Funding and policy are also crucial. While the EU and US are investing billions of dollars in fusion R&D and private start-ups, India’s budgets remain modest and almost entirely public-sector driven. The absence of Indian private-sector engagement stands out when compared with the global boom in fusion start-ups. Within India’s wider energy policy, fusion also competes with pressing commitments: net zero by 2070, major expansions in solar and wind, and a long-standing nuclear fission programme.
Rough terrain
M.V. Ramana, Simons Chair in Disarmament, Global and Human Security at the University of British Columbia, also struck a note of caution.
“Timelines in nuclear fusion are never realistic and often not achievable,” he said.

He also pointed out that the economic viability of fusion power is unproven: “The unstated assumption is that electrical power from this process will be affordable at some future date. There is no reason to expect that to be the case.”
Raju himself acknowledged the cost challenge: “The economic viability of fusion energy will certainly face a huge challenge while competing with fission and other energy sources due to costs in R&D, construction, and operations.”
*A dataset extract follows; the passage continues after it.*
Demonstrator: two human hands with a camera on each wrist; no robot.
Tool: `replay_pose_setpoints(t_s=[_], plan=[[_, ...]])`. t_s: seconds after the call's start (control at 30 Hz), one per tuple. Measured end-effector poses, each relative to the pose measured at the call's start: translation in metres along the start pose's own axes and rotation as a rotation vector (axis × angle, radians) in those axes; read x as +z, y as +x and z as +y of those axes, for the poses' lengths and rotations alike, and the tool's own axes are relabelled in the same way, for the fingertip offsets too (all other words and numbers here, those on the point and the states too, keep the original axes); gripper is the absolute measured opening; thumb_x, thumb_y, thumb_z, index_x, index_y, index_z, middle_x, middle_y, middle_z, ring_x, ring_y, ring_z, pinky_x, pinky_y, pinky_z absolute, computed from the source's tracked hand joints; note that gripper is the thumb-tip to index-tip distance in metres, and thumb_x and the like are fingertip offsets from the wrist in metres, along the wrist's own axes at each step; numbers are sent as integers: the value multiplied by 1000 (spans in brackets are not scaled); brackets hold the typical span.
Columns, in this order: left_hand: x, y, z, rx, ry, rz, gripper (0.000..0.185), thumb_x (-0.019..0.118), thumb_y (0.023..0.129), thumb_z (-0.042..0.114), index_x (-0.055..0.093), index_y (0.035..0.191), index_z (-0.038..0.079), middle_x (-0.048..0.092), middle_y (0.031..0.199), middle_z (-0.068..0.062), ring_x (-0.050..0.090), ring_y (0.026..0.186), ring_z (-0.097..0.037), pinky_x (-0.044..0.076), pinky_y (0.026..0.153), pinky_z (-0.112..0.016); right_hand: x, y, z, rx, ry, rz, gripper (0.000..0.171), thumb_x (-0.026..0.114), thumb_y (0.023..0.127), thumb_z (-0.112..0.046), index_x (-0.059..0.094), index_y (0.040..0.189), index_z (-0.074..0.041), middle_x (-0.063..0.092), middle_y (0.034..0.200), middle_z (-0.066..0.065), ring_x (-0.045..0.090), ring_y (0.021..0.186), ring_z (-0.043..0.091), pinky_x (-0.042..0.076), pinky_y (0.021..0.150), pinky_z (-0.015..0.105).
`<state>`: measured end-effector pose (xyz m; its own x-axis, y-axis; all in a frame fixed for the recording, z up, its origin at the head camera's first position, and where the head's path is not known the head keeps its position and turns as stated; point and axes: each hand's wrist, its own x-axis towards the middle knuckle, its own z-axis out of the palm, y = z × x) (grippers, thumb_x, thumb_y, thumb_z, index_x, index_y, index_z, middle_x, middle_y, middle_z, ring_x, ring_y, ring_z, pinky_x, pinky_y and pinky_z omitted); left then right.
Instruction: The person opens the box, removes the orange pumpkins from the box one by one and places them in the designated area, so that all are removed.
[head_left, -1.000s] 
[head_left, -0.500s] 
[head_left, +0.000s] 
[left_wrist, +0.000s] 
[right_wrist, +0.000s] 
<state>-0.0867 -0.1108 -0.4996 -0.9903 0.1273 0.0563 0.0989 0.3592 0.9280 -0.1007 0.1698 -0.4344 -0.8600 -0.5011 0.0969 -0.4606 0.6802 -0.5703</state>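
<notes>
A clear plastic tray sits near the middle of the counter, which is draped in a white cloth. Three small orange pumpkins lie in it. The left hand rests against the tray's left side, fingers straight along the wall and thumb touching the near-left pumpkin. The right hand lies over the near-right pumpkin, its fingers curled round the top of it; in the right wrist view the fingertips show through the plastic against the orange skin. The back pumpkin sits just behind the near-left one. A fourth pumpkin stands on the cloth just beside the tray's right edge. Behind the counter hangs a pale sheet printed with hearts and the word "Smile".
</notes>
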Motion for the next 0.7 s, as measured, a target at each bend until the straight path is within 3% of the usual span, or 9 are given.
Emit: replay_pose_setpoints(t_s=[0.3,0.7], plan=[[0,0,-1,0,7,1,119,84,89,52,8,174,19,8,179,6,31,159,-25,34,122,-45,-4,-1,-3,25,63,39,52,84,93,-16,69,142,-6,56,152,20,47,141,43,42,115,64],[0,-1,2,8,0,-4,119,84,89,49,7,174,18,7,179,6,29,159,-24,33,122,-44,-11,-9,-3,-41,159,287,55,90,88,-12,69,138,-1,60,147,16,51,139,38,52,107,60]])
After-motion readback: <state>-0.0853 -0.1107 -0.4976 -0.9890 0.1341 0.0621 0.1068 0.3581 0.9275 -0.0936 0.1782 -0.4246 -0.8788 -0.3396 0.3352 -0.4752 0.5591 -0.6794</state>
Even if commercial viability remains elusive, the researchers argued that fusion R&D will produce dividends in other areas, including radiation-hardened materials, superconducting magnets, plasma modelling, and high-temperature engineering. These capabilities have strategic value, potentially upgrading Indian industry and strengthening technological autonomy. Partnerships with ITER and global firms may also spark innovation and bring project management expertise into Indian labs.
“Since its [commercial viability hasn’t been demonstrated so far], we are aware that it would be difficult to push it as a potential source of energy in the near future,” Raju said. “Since a lot of private [entities], start-ups and government bodies across the world are jumping into fusion energy, it makes sense for us to go with optimism and align our domestic fusion energy programmes with the world.”
Unnati Ashar is a freelance science journalist.